My family gathered annually there, to rebuild the aged dock, trim the arbor, paint the porch, bicker and laugh, and find their ways to the bottoms of whisky glasses and Canadian beer bottles. When I was eight or nine years old, my uncle fell in love. When he brought his beloved to the cottage, I fell for her, too. I can’t discern between reliable memory and infatuated imagination, but from my young perspective, Kimberly was pure magic. She was beautiful, yes, but she also had a way of enchanting people, of pulling them into her glow. She had soft clothes, and soft hair. She made open-faced grilled cheese sandwiches in the toaster oven, tomato slices asleep beneath bubbling blankets of cheddar, a vegetarian revelation to my younger self. I followed her everywhere, hung onto her every word; she made me feel spoiled and tended to, summer days peppered with secret winks and inside jokes. She held a space where rules didn’t apply, and neither did bedtimes or vegetables.

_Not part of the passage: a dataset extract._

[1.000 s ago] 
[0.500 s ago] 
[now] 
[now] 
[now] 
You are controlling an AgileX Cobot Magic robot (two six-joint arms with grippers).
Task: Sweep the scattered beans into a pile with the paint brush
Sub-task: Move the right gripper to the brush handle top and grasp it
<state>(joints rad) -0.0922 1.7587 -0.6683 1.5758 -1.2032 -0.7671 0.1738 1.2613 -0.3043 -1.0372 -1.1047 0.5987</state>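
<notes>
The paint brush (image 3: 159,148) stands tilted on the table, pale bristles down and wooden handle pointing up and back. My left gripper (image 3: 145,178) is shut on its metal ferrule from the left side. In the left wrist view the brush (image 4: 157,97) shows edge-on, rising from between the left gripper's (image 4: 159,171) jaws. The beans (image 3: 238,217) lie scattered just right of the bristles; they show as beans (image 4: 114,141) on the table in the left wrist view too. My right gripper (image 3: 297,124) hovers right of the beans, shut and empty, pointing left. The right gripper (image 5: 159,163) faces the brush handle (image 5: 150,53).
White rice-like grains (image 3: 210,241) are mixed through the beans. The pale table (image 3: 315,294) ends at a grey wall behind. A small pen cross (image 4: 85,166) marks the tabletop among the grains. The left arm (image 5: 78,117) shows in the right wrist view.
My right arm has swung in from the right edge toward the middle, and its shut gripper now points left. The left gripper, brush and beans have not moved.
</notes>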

One summer evening, we caught a mini-series on the small, old television set in the living room. We pulled pillows from the davenport onto the floor next to the fireplace, and for three or four nights we stayed up late together, watching an awful Stephen King made-for-television horror series that gave me nightmares, but was worth it just to curl up in her lap for a few hours. One of those nights, in a moment of aunt-inspired genius, Kim suggested we make brownies. I was sleepy, and ecstatic. She pulled a dusty cookbook from a kitchen shelf, thumbed through for a recipe, and in the quiet of night we mixed flour and cocoa, sugar and eggs, working at a round wooden table under a lamp hanging by a cord from the ceiling, the edges of the room obscured in darkness. To be honest, I don’t remember eating the brownies, although I’m sure I devoured several. What stuck with me were the sublime feelings of safety and spontaneity, of listening to her read the recipe aloud, wrapped up in the soft kitchen light and in the warmth of her smile.

sugar

Several years later, I sat at the same kitchen table mid-afternoon, eating a quick lunch, when my uncle stumbled in and, seeing my father across the room, began to weep. We had lost my aunt to cancer not long before, and he returned to the cottage alone that August for the first time since her death. I remember my father telling him that this suffering, this tremendous and ravaging loss, this is the risk you take when you choose to love someone so much. We all struggled through that summer, and the loss still smarts, even now, as I reach Kim’s age when I first met her, and wonder what it would be like to have her still.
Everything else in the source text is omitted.